─── DATA EXTRACT

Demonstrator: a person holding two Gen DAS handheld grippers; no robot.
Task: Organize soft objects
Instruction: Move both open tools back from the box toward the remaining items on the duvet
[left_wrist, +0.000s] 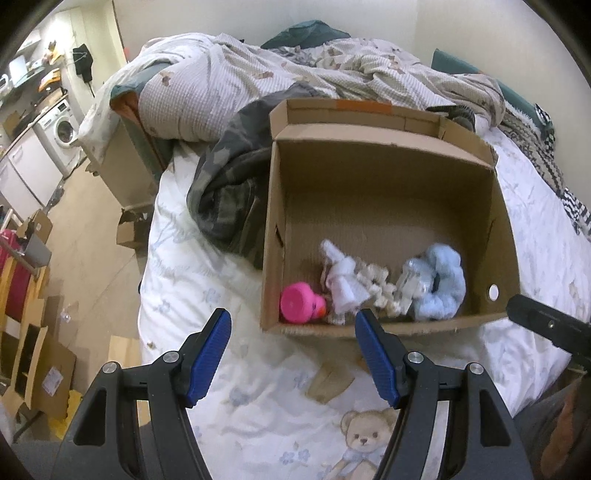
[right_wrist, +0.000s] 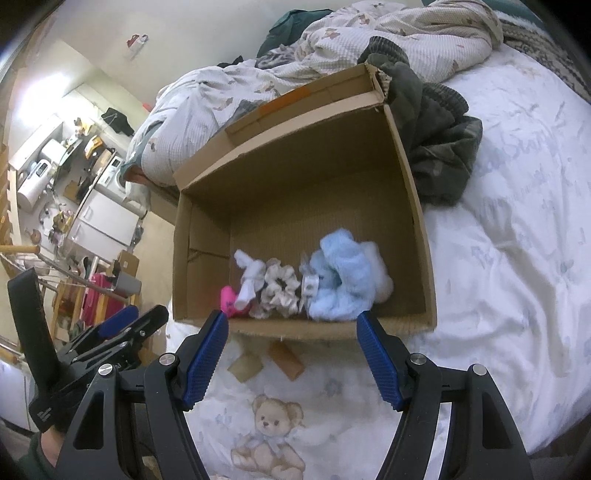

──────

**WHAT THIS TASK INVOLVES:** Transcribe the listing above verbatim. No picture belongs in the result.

**SOLUTION TO THIS EXERCISE:**
Demonstrator: a person holding two Gen DAS handheld grippers; no robot.
Task: Organize soft objects
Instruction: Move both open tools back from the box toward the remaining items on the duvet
[left_wrist, +0.000s] 
[right_wrist, +0.000s] 

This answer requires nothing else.